> **Action item**
Begin at the line below that has "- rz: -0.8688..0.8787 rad" and stop after the line that has "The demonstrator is". Please restate only those lines, word for word.

> **Supplied information**
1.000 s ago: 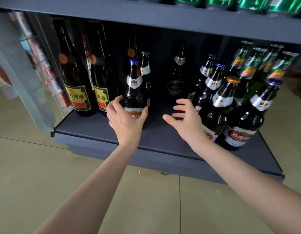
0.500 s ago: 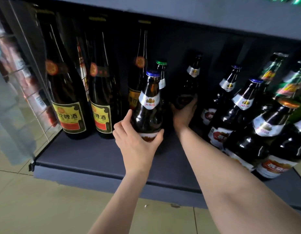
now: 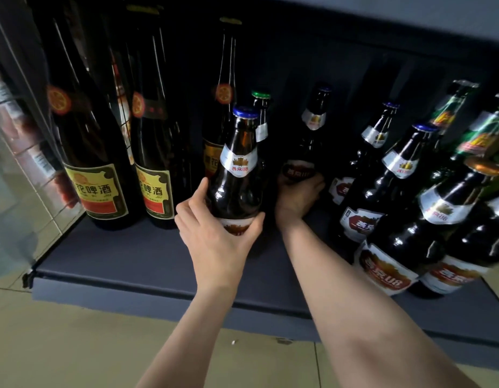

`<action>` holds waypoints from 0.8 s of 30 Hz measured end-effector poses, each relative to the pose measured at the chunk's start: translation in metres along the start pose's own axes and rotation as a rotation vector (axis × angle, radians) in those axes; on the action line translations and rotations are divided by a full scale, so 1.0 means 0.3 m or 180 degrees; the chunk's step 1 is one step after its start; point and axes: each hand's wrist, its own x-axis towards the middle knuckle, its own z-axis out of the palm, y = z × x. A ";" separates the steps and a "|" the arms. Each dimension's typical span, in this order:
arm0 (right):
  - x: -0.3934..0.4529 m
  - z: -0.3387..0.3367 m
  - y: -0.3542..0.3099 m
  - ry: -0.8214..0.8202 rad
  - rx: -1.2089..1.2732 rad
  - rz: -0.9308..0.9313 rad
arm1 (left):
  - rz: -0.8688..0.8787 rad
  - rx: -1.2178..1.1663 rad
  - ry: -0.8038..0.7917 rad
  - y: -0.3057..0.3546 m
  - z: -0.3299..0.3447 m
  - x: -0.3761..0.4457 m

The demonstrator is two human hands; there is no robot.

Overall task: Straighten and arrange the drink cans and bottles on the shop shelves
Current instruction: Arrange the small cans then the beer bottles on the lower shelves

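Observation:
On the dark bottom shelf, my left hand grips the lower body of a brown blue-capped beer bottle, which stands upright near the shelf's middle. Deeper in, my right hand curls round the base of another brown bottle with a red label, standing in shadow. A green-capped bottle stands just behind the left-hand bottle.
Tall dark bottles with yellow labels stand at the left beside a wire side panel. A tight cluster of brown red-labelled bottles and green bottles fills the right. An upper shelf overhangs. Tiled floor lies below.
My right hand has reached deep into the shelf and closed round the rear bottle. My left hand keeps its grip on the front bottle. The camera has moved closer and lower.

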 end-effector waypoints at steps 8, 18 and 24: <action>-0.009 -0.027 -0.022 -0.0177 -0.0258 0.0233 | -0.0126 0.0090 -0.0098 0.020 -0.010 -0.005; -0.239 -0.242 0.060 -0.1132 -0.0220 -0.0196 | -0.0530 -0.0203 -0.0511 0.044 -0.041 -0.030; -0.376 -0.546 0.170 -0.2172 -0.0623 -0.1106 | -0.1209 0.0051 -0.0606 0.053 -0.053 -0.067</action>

> **Answer to the problem**
  - rz: -0.8688..0.8787 rad
  - rx: -1.2178..1.1663 rad
  - ry: -0.8038..0.7917 rad
  - y: -0.3057..0.3546 m
  - z: -0.3299..0.3447 m
  - x: -0.3761..0.4457 m

The demonstrator is two human hands; there is no robot.

The response is now finished.